*WORK INSTRUCTION*. Set down every line of the data exactly, skipping the pictures.

*DATA EXTRACT*.
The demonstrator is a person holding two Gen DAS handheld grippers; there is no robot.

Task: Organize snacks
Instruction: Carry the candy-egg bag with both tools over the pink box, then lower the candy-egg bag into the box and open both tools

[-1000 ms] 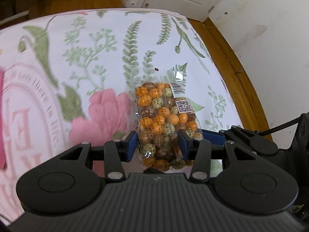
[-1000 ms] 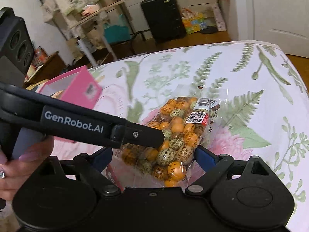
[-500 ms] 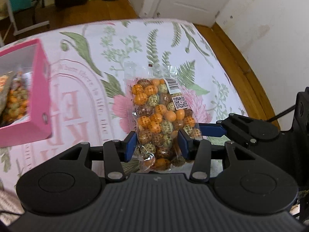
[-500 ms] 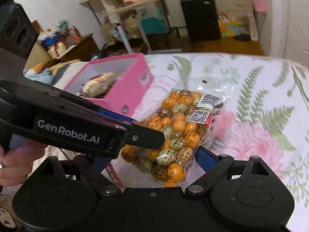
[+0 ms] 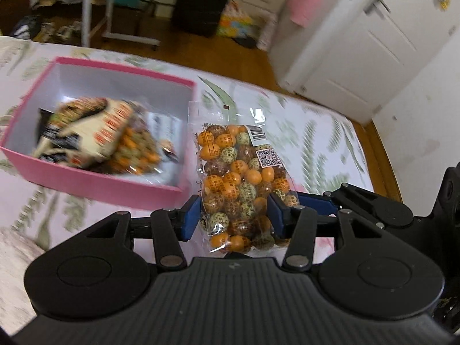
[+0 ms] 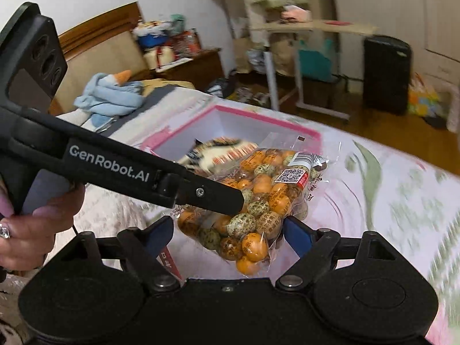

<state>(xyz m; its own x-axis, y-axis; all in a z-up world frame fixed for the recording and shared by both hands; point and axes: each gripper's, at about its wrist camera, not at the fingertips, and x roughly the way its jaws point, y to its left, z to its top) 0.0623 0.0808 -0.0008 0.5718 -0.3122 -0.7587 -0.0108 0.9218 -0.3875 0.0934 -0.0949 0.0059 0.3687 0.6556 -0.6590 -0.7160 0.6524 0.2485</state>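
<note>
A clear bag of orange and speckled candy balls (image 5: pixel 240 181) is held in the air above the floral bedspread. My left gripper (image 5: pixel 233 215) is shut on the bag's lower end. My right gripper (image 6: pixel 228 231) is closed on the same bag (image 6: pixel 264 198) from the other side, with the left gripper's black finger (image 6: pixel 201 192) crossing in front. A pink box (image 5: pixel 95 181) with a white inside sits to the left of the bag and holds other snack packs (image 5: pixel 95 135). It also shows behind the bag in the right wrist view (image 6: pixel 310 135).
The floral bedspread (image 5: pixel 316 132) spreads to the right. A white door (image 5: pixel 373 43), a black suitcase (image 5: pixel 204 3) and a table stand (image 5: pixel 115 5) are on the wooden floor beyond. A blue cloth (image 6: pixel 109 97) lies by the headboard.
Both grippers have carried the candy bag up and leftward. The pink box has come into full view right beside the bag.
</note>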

*RESULT BELOW*.
The demonstrator is a person holding two Gen DAS handheld grippers; there is no robot.

Task: Organize snacks
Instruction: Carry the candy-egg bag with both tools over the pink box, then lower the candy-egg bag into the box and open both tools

[-1000 ms] 
[-1000 ms] 
[-500 ms] 
[-500 ms] 
[+0 ms] 
[+0 ms] 

<state>(xyz m; its own x-axis, y-axis; all in a z-up world frame fixed for the recording and shared by both hands; point and axes: each gripper's, at about its wrist camera, not at the fingertips, and x roughly the way its jaws point, y to its left, z to its top) 0.0623 0.0808 -0.0008 0.5718 -0.3122 -0.7587 -0.0108 0.9218 -0.3875 0.0934 -0.0949 0.0059 0.3687 0.6556 -0.6590 -0.7160 0.6524 0.2485</state>
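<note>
A clear bag of orange and speckled candy balls (image 5: pixel 240 181) is held in the air above the floral bedspread. My left gripper (image 5: pixel 233 215) is shut on the bag's lower end. My right gripper (image 6: pixel 228 231) is closed on the same bag (image 6: pixel 264 198) from the other side, with the left gripper's black finger (image 6: pixel 201 192) crossing in front. A pink box (image 5: pixel 95 181) with a white inside sits to the left of the bag and holds other snack packs (image 5: pixel 95 135). It also shows behind the bag in the right wrist view (image 6: pixel 310 135).
The floral bedspread (image 5: pixel 316 132) spreads to the right. A white door (image 5: pixel 373 43), a black suitcase (image 5: pixel 204 3) and a table stand (image 5: pixel 115 5) are on the wooden floor beyond. A blue cloth (image 6: pixel 109 97) lies by the headboard.
Both grippers have carried the candy bag up and leftward. The pink box has come into full view right beside the bag.
</note>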

The exercise closes with this answer.